# [Task brief]
Every line of the listing that holds the word "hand" should be returned.

# [Data under study]

=-=-=-=-=

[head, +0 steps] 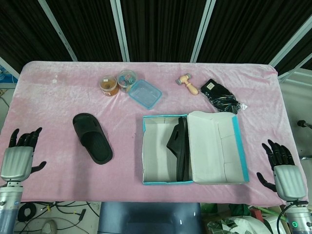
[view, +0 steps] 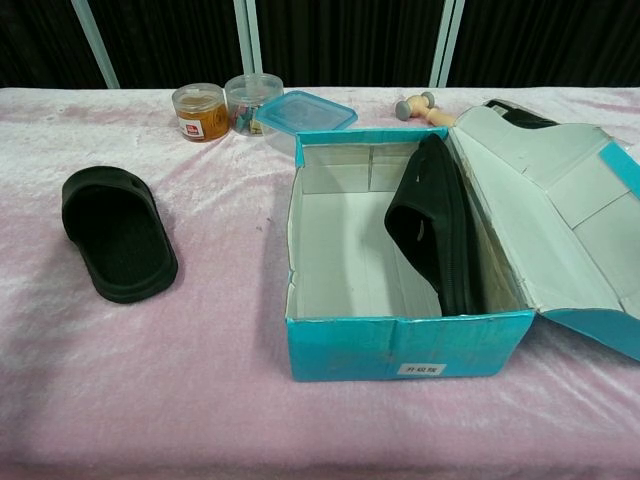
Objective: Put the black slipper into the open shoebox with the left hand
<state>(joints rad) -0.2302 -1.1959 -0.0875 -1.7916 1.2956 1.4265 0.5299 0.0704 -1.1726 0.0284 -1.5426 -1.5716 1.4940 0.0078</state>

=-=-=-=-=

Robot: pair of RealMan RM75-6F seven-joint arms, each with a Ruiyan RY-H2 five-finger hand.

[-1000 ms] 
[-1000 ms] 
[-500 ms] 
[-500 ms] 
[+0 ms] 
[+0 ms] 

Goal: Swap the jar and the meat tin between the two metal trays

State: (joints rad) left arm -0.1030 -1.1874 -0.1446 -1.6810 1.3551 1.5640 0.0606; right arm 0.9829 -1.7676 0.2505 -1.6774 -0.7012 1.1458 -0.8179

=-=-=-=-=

# [Exercise answer]
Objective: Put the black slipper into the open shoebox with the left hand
Robot: pair of RealMan RM75-6F seven-joint arms, each with a Ruiyan RY-H2 five-finger hand.

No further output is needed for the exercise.